可也有一些自認脖子硬的,最後被楊玄感用刀給硬砍斷了。
其實,來護兒一早就發現了楊玄感的不對勁。
首先是大軍的糧秣。
時斷時續、越來越少。
其次,就是軍中一個大人物的叛逃。
誰?
李子雄。
李子雄,性格豪爽,胸懷大誌,從北周到大隋,都是響當當的人物。
隋朝建立後,壘共曆任驃騎將軍、大將軍、江州刺史、幽州總管,後為民部尚書。
因為明辨是非,能文能武,深得隋煬帝信任,又轉任右武候大將軍。
但這李子雄能力強,所以也是恃才傲物,既管不住嘴又捆不住手腳,所以又犯事獲罪,終被除名為民。

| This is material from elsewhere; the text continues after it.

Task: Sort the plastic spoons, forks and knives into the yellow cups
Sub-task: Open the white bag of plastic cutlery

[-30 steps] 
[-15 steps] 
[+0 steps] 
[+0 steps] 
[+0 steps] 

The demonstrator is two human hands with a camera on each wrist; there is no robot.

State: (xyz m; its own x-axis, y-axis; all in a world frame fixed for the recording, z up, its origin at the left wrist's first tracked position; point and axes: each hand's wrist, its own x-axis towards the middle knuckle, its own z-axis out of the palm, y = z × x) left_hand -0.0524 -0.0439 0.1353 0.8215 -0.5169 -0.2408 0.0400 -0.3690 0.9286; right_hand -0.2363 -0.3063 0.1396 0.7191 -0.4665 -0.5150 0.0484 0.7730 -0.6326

廣皇帝二次東征,念其才能,便派他到來護兒軍中效力,以圖再起。
可惜,李子雄這時候早就上了楊玄感的賊船。
他和朝中的一乾人,如光祿大夫趙元淑和兵部侍郎斛斯政之流,都靠上了楊玄感。
楊玄感的兩個弟弟,為什麼能輕易脫離征東大軍南竄?
就是這幫人,特彆是斛斯政的策劃協助。
對於李子雄和楊家的關係,來護兒心知肚明。
等軍中細作報告了李子雄最近的行跡,又接到楊玄感反叛的急報,他第一時間就下令捉捕李子雄。
可一會兒功夫,下麵的人報告,李子雄早就不見了蹤影!
逃了,還留下好幾具屍體,全是一刀斃命!
誰的?
廣皇帝秘捕李子雄的特使們!
原來廣皇帝比來護兒還要早知道楊玄感造反的訊息。
一收到警訊,就立刻下令捉拿李子雄前往涿郡問罪。
這時候,也由於楊玄感弟弟楊萬石的被捕,也讓這些在朝堂作妖的大白臉們大白於天下。
抓捕這些人的特使,帶著詔書,不是在抓人,就是在抓人的路上。
李子雄是什麼人?
妥妥的文治武功樣樣不差的猛人啊!
他見來使氣勢洶洶地找他,知道事情敗露,二話不說,出其不意就將其斬於刀下。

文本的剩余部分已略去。